La Cité de Dieu (Augustin)/Livre XII/Chapitre XXIV

La bibliothèque libre.
La Cité de Dieu
Texte établi par RaulxL. Guérin & Cie (Œuvres complètes de Saint Augustin, tome XIIIp. 264).

CHAPITRE XXIV.
LES ANGES NE SAURAIENT CRÉER LA MOINDRE CHOSE.

Mais nous n’avons rien à démêler ici avec ceux qui ne croient pas que Dieu ait fait le monde ou qu’il en prenne soin. Quant aux philosophes qui, sur la foi de leur Platon, pensent que la création des animaux mortels, et notamment de l’homme, n’est pas l’ouvrage du Dieu suprême auteur du monde, mais celui d’autres dieux inférieurs qui sont aussi son ouvrage, et dont l’homme est comme le parent[1], si nous sommes parvenu à leur persuader que c’est une superstition de sacrifier à ces dieux[2]ils renonceront aisément à voir en eux les créateurs du genre humain. C’est un sacrilège de croire ou de dire qu’un autre que Dieu soit le créateur d’un être quelconque, fût-il mortel et le plus chétif qui se puisse concevoir. Et pour ce qui est des anges, que l’école de Platon aime mieux appeler des dieux, il est très-vrai qu’ils concourent au développement des êtres de l’univers, selon l’ordre ou la permission qu’ils en ont reçue ; mais ils ne sont pas plus les créateurs des animaux que les laboureurs ne le sont des blés ou des arbres.

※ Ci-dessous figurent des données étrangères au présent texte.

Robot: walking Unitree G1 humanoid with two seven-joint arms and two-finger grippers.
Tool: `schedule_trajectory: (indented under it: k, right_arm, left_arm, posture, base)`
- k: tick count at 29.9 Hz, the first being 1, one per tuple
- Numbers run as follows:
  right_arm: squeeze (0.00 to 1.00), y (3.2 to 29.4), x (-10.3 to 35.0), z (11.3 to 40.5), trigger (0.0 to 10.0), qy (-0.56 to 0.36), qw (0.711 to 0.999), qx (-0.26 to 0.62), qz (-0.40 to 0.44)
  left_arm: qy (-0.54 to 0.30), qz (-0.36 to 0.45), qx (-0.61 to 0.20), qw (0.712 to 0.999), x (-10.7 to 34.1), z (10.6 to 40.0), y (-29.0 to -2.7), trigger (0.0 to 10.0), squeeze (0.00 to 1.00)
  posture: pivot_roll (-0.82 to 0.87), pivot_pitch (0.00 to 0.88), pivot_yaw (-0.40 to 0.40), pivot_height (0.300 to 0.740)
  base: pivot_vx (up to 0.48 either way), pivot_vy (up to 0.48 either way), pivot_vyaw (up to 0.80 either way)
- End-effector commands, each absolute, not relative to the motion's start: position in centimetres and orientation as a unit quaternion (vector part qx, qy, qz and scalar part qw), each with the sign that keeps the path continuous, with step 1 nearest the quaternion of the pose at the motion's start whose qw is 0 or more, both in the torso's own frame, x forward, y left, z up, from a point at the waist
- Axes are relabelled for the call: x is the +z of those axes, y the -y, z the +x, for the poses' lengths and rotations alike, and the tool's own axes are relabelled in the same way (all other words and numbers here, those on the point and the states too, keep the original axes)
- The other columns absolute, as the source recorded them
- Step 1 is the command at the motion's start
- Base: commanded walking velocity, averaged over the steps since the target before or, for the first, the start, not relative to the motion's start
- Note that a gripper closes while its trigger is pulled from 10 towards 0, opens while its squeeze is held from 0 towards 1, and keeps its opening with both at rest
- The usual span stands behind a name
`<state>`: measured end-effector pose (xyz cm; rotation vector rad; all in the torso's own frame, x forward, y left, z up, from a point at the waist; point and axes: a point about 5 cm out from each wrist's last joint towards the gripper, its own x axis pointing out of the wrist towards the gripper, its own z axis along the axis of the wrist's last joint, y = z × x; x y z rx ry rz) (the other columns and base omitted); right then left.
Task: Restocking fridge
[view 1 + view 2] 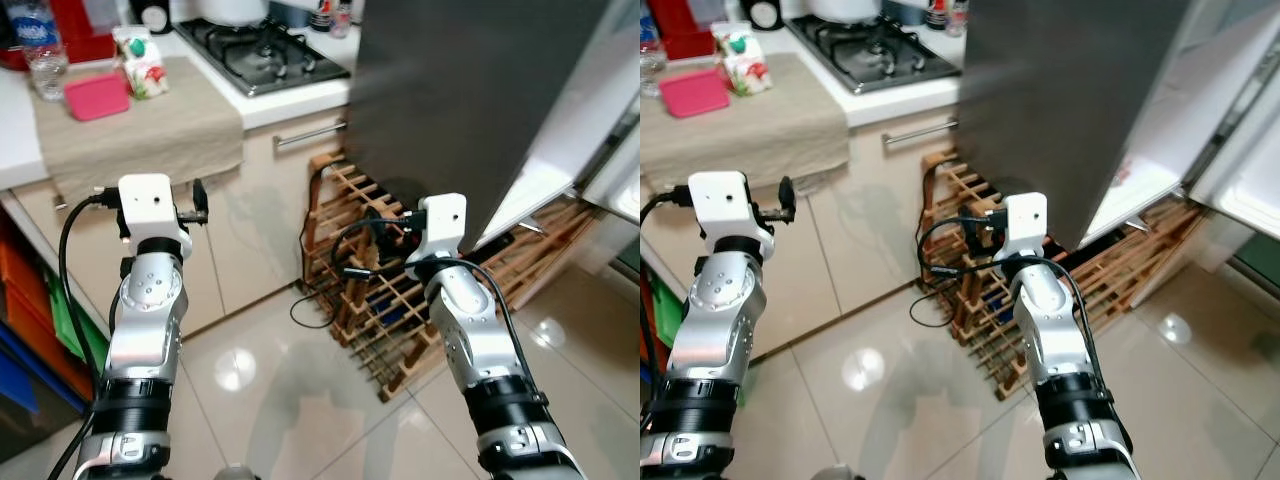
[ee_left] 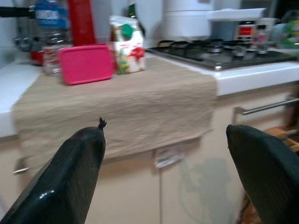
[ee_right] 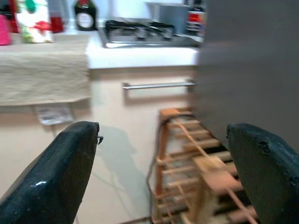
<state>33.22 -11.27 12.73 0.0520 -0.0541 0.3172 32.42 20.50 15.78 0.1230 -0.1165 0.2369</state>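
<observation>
I'm holding both claws, left claw (image 2: pixel 163 154) and right claw (image 3: pixel 161 158), apart and empty; swinging toward the carton (image 1: pixel 140 62), I'm risking clipping the fridge door (image 1: pixel 470 110) beside it.

The floor (image 1: pixel 300 400) has shiny beige tiles that reflect the light. Cream cabinets (image 1: pixel 270 215) stand under a white surface (image 1: pixel 290 100) with a gas stove (image 1: pixel 265 50). A wooden rack (image 1: pixel 400 310) stands beside them.

Counter (image 1: pixel 20 140) — cloth (image 1: pixel 140 130), pink box (image 1: pixel 96 97)
</observation>
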Motion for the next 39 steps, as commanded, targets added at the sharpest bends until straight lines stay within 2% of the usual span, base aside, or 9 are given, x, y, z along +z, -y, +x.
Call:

  1. Voyez le Timée, 41 et seq. Le Dieu de Platon y parle en ces termes aux dieux inférieurs, dont il est l’auteur et le père : " Ecoutez mes ordres. Il reste encore à naître trois races mortelles ; sans elles le monde serait imparfait. Si je leur donnais moi-même la a naissance et la vie, ils seraient semblables aux dieux. Afin donc qu’ils soient mortels et que cet univers soit réellement un tout achevé, appliquez-vous selon votre nature à former ces animaux, a en imitant la puissance que j’ai déployée moi-même dans votre formation. Quant à l’espèce qui doit partager le nom des immortels, être appelée divine et servir de guide à ceux des autres animaux qui voudront suivre la justice et vous, je vous en donnerai la semence et le principe. Vous ensuite, ajoutant au principe immortel une partie périssable, formez-en des animaux, faites-les croître en leur donnant des aliments, et après leur mort, recevez-les dans votre sein (Tome xvii de la traduction française, pages 137, 138) » .
  2. Voyez plus haut, livre xviii, ix et x.